Едва завидев дедушку, мама перегородила ему дорогу, сказала, что очень спешит, и оставила меня на тротуаре рядом с ним.
— Превосходно, — сказал дедушка, — мы отлично пройдемся, не правда ли, Тонино?
И мама тут же уехала. За четверть часа мы дошли до парка и вернулись обратно. Дедушка не просто шел со сверхъестественной скоростью, но, как только Флоппи пыталась присесть, он тянул поводок и командовал: «Марш!» Флоппи так и застывала с лапой в воздухе, не успев закончить свои дела.
Остаток утра был таким скучным, что даже школа казалась мне раем.
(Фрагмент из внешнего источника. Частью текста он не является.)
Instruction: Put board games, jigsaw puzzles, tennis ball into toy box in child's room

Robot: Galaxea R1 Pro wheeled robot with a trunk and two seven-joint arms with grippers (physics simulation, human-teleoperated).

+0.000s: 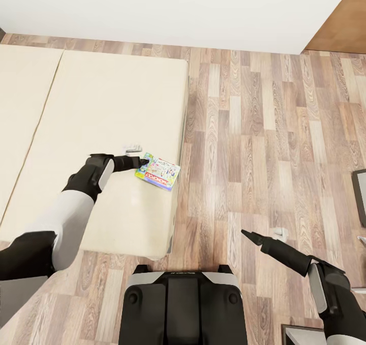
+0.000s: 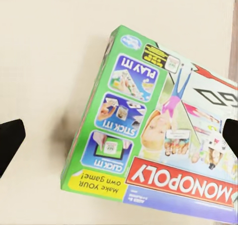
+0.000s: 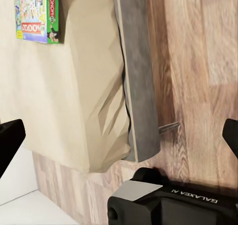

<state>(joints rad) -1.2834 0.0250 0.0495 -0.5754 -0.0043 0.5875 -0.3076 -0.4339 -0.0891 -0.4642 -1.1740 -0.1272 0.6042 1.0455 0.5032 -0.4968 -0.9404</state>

Час я провел на рынке с бабушкой Антониэттой, которая покупала овощи для супа, и с Флоппи, которая каждую секунду останавливалась и что-то нюхала, еще час — за приготовлением овощей, потому что бабушка Антониэтта со своей панической боязнью микробов очень долго их мыла.
В час, когда я уже не знал что и делать, позвонил папа и пригласил меня на обед. Он заказал мне пиццу и картошку и устроил допрос насчет мамы. Папа спрашивал, как она, как спит и грустит ли. С тех пор как они разошлись, он всегда так делал.
«Мама скорее не грустная, а злая», — рассказал я ему, — и все из-за этой повестки из суда.
А потом попытался объяснить ситуацию с судом и изложить план войны. Папа сразу все понял и, как только пришла мама, спросил, как все прошло и не нужна ли ей помощь.
— Нет, спасибо, — сказала мама. — Все нормально.
По дороге домой я спросил, победили ли мы и можно ли теперь спать спокойно.
— Ну что ты! — ответила она. — Они перенесли слушание на месяц. До ноября.
Когда я рассказал об этом папе, он, вместо того чтобы рассердиться на мамино вранье, рассмеялся и сказал, что этого следовало ожидать.
— Она никогда не изменится! Все хочет делать сама, как ее отец.
С некоторых пор папа очень странно вел себя с мамой. То, что раньше его бесило, теперь вызывало у него смех. Со мной он был совсем другой и часто раздражался, но с мамой никогда. Мне это казалось несправедливым, и однажды я сказал ему об этом.